I'm trying to convert a dataframe to an RDD[Array[String]] in spark and currently to do so, I use the following method:
case class Array[String](c0:Long, c1:Integer, c2:Long, c3:String, c4:Integer, c5:Integer, c6:Integer)
val newData = df.distinct.map {
case Row(c0:Long, c1:Integer, c2:Long, c3:String, c4:Integer, c5:Integer, c6:Integer) => Array[String](c0:Long, c1:Integer, c2:Long, c3:String, c4:Integer, c5:Integer, c6:Integer)
}
val newRDD = newData.rdd
This gives me what appears to be a transformation from a dataframe to an RDD[Array[String]] - however when I wrap it up in a function; like so:
def caseNewRDD(df: DataFrame): RDD[Array[String]] ={
case class Array[String](c0:Long, c1:Integer, c2:Long, c3:String, c4:Integer, c5:Integer, c6:Integer)
val newData = df.distinct.map {
case org.apache.spark.sql.Row(c0:Long, c1:Integer, c2:Long, c3:String, c4:Integer, c5:Integer, c6:Integer) => Array[String](c0:Long, c1:Integer, c2:Long, c3:String, c4:Integer, c5:Integer, c6:Integer)
}
val newRDD = newData.rdd
newRDD
}
I get the following error:
Expression of type org.apache.spark.rdd.RDD[Array[scala.Predef.String]] doesn't conform to expected type org.apache.spark.rdd.RDD[scala.Array[scala.Predef.String]]
I'm guessing the Array type that I'm generating isn't conforming properly, but I cannot figure out why.
Any help would be appreciated.
You cannot cast types in Scala like that.
case class Array[String](c0:Long, c1:Integer, c2:Long, c3:String, c4:Integer, c5:Integer, c6:Integer)

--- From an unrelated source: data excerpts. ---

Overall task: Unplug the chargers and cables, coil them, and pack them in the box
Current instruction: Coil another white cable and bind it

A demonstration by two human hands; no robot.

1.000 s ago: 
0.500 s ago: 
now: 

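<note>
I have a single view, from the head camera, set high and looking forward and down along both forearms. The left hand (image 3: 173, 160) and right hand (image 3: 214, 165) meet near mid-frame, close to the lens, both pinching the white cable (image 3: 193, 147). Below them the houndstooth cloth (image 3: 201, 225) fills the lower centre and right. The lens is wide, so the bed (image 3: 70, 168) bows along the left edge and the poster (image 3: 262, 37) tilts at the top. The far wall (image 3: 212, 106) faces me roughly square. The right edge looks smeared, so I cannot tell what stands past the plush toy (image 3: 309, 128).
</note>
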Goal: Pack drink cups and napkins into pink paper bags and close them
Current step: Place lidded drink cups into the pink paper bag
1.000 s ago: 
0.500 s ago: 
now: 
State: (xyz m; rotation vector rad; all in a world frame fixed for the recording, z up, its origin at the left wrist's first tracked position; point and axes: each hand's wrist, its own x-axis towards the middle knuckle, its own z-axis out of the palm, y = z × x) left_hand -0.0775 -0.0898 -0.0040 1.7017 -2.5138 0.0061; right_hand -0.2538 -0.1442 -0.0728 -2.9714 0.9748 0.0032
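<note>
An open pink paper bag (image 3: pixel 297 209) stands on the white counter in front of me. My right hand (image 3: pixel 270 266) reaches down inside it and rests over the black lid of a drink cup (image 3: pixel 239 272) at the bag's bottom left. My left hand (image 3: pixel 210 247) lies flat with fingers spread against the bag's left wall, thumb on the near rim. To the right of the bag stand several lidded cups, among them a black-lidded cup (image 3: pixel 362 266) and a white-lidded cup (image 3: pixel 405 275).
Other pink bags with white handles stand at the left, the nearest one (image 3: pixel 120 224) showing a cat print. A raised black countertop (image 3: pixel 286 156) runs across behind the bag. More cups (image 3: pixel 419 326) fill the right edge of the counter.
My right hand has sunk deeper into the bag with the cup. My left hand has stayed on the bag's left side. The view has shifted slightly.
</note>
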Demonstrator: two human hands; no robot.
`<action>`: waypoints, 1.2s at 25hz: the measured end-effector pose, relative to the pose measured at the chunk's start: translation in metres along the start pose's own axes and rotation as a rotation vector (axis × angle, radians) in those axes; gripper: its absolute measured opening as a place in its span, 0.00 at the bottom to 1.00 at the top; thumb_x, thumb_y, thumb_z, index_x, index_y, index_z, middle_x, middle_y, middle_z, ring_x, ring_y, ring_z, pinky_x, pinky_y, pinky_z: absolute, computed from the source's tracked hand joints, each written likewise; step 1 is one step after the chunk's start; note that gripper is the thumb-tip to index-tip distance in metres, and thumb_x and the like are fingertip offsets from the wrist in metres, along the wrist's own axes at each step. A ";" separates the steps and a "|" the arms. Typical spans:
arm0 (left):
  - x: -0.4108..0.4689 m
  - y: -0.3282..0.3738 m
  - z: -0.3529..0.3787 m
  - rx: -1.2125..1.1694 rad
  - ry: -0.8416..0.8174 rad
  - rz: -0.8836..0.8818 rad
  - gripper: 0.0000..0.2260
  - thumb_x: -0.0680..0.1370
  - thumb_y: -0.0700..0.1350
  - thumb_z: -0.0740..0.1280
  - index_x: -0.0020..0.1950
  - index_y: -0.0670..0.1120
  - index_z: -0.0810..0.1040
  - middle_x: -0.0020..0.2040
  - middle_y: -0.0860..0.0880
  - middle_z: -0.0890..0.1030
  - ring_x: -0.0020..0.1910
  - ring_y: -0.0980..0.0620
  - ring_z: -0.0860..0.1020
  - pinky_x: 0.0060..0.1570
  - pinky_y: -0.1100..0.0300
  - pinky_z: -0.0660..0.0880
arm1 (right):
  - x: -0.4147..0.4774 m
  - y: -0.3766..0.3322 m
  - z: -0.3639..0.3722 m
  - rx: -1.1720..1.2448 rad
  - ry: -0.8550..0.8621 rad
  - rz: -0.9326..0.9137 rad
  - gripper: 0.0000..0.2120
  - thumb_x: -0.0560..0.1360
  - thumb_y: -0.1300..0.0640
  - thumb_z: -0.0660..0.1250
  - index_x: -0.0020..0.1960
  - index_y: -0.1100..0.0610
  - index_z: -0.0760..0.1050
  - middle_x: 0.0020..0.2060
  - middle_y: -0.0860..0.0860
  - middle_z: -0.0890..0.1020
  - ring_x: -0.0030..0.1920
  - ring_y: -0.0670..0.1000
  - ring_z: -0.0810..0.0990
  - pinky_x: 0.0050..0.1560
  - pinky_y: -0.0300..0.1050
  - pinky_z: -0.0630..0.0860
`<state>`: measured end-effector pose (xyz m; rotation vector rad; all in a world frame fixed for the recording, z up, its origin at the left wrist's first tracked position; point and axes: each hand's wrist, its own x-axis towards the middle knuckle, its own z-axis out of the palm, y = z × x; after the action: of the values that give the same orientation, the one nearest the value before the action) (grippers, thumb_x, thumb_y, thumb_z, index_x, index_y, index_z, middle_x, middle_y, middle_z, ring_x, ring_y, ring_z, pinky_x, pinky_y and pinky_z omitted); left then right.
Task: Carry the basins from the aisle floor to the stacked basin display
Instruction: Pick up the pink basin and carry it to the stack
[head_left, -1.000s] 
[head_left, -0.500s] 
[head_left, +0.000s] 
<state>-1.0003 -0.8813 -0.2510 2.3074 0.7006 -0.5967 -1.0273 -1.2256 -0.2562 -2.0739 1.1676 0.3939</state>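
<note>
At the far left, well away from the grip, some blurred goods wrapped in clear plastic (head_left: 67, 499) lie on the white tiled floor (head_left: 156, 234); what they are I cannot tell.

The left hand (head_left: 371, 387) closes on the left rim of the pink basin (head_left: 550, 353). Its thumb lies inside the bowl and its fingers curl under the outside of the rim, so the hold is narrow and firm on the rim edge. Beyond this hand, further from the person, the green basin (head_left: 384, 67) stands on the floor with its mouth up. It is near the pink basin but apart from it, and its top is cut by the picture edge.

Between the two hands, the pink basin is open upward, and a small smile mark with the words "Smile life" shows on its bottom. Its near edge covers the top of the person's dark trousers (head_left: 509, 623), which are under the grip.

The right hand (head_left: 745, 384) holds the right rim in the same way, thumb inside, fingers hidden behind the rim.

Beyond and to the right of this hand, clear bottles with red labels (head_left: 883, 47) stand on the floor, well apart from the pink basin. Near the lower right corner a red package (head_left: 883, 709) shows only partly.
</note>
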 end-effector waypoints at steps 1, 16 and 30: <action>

means: create NEW type Array
with a type alias String
. What you are trying to accomplish is:
def caseNewRDD(df: DataFrame): RDD[Array[String]] = {
df.distinct.map {
case Row(c0:Long, c1:Integer, c2:Long, c3:String, c4:Integer, c5:Integer, c6:Integer) =>
Array(c0.toString, c1.toString, c2.toString, c3, c4.toString, c5.toString, c6.toString)
}.rdd
}
That is - I explicitly convert my types to String
s without actually creating new type.